Certes, ce qui est présenté par Me Jonquet comme une entorse au bon fonctionnement de la justice et aux droits des victimes, peut, à l'inverse, être utilisé par la défense de l'Institut Pasteur, qui n'a jamais cessé de crier son innocence dans le scandale de l'hormone de croissance contaminée.
Dans cette affaire, pas moins de 11 personnes sont mises examen (empoisonnement et soustraction de preuves) dans le cadre d'une instruction pénale ouverte depuis douze ans, dont le Pr Fernand Dray pour « homicide involontaire ». L'ancien responsable de la fabrication d'hormones à l'Institut Pasteur est en outre accusé de « corruption passive et recel, prise illégale d'intérêt et complicité d'exercice illégal de la pharmacie » (« le Quotidien » du 20 septembre 2002).
C'est la cour d'appel de Montpellier qui tranchera. Son jugement sera vraisemblablement mis en délibéré à deux mois.
(1) L'IGAS a prononcé la liquidation définitive de France-Hypophyse en 1997.
(2) Relative à la prise en compte des maladies nosocomiales et aux assurances en responsabilité civile des professions de santé, cette loi renferme un amendement autorisant le transfert des obligations de France-Hypophyse vers l'Etat.
Une cascade de plaintes
Le drame de l'hormone de croissance extractive contaminée a fait à ce jour 83 victimes et une dizaine d'autres personnes sont malades (MCJ).
Une cinquantaine de plaintes de familles ont été déposées au pénal.
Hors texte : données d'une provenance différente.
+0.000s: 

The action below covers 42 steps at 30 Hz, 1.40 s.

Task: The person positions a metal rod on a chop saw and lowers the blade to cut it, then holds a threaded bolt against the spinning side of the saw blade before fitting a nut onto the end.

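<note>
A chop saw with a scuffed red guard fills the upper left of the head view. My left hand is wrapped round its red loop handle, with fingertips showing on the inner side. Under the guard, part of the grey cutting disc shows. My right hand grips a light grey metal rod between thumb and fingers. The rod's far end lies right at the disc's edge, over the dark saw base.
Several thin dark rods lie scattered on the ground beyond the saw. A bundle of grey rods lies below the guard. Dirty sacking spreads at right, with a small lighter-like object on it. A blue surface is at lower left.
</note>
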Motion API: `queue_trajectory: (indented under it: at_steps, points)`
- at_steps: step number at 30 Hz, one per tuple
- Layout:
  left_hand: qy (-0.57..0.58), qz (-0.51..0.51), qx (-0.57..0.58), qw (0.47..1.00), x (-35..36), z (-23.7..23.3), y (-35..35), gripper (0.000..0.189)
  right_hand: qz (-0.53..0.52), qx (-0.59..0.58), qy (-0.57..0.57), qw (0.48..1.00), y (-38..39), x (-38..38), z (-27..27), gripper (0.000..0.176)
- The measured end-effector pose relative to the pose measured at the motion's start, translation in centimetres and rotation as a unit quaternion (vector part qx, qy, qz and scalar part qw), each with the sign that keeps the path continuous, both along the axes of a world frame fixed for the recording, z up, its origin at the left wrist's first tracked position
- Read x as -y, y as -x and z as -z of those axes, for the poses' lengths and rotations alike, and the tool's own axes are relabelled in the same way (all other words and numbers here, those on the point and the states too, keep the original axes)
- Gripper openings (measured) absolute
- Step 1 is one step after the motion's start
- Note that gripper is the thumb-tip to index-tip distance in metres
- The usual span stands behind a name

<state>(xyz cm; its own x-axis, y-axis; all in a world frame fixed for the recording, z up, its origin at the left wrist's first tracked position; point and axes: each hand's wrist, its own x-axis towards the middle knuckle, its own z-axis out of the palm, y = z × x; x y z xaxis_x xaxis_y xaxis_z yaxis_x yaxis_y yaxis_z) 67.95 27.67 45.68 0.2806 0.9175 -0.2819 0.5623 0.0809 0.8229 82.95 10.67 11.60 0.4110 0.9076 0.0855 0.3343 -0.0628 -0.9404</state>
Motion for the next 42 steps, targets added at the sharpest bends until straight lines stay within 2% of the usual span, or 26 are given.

C'est la juge parisienne Marie-Odile Bertella-Geffroy qui les instruit. Au civil, outre l'affaire Fachin, Me Jonquet, l'avocat des parents de la jeune femme décédée, s'occupe aussi du cas de Hichame Baouh, d'Alès (Gard), 24 ans, atteint de la maladie de Creutzfeldt-Jakob. Une expertise judiciaire est programmée pour le 3 avril (« le Quotidien » du 14 octobre 2002).
Comme dans le scandale du sang contaminé, les enquêtes ont révélé que des stocks suspects d'hormones de croissance extractive ont continué à être écoulés en 1985 et 1986, malgré les mises en garde, notamment sur les risques infectieux potentiels, en particulier celui d'une possible contamination par la MCJ.
En 1992, l'iinspection générale des Affaires sociales (IGAS) a constaté que les prélèvements des hypophyses nécessaires à la fabrication du « médicament » s'étaient faits au mépris des précautions les plus élémentaires, dans des morgues des services de maladies infectieuses, par exemple.
L'hormone de croissance utilisée aujourd'hui est une hormone biosynthétique. Les conditions de prescription et de délivrance sont très strictes.